| Task goal |
Locate each line with the string "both" in the listing below and copy it.

*** Source material ***

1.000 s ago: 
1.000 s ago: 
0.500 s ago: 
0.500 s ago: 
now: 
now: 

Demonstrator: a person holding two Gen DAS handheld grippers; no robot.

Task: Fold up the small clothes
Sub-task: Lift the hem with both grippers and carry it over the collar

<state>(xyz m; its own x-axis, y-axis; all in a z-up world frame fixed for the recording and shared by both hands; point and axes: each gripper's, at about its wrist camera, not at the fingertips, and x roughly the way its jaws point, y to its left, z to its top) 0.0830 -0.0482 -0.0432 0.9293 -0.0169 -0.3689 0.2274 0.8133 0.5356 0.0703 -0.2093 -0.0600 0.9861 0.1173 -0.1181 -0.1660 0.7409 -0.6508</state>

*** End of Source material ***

| Response box |
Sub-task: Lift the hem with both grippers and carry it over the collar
<state>(xyz m; its own x-axis, y-axis; all in a z-up world frame fixed for the recording and shared by both hands; point and axes: each gripper's, at about its wrist camera, not at the fingertips, and x roughly the way its jaws point, y to its left, z to its top) 0.0830 -0.0482 -0.0432 0.9293 -0.0169 -0.3689 0.2274 0.8133 0.5356 0.0703 -0.2093 -0.0600 0.9861 0.1173 -0.1181 -0.1660 0.7409 -0.6508</state>

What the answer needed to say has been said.